DNS & DHCP — SKY / RAIN¶
Classification: CONFIDENTIAL — Internal Use Only
SKY (primary) and RAIN (secondary) form a synchronized high-availability pair providing DNS and DHCP services for the entire WDC site. All changes must be applied to both servers simultaneously.
DNS Architecture¶
SKY is the authoritative nameserver for wdc.us.gl3. RAIN maintains a live slave copy via AXFR/IXFR zone transfers and automatically handles all queries if SKY is offline.
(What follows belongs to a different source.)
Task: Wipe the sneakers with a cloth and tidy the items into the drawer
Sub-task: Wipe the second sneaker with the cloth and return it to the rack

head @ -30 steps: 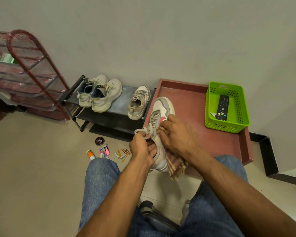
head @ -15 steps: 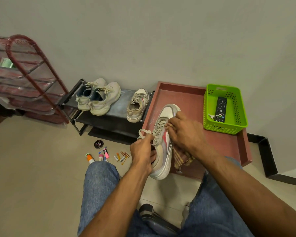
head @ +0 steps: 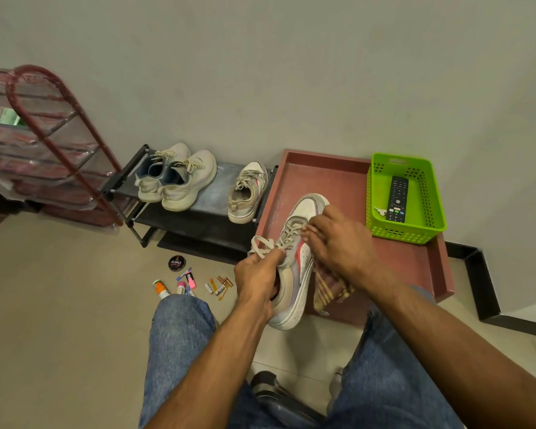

| Zone | Type | Destination |
|---|---|---|
wdc.us.gl3 |
Authoritative | SKY (slave on RAIN) |
cloud.us.gl3 |
Forward | 10.1.96.2 |
us.gl3 |
Forward | 10.1.96.2 |
. (root) |
Forward | 1.1.1.1 / 8.8.8.8 |
| Reverse 192.168.120/23 | Authoritative | SKY (slave on RAIN) |
DNSSEC¶
Zones are signed with a ZSK and KSK. After any zone file change, re-sign and reload:
# Re-sign zone
dnssec-signzone -A -3 $(head -c 6 /dev/random | od -An -tx1 | tr -d ' \n') \
-N INCREMENT -o wdc.us.gl3 -t /var/named/wdc.us.gl3.db
# Reload BIND (both servers)
rndc reload
Query ACLs — WDC + GCP (2026-04-11)¶
The allow-query and allow-recursion ACLs on both SKY and RAIN include the GCP cloud VPC subnet 172.16.0.0/24 alongside the on-prem subnets. This is required so that OAK, MAPLE, and CEDAR can resolve wdc.us.gl3 and cloud.us.gl3 records over the site-to-site VPN tunnel.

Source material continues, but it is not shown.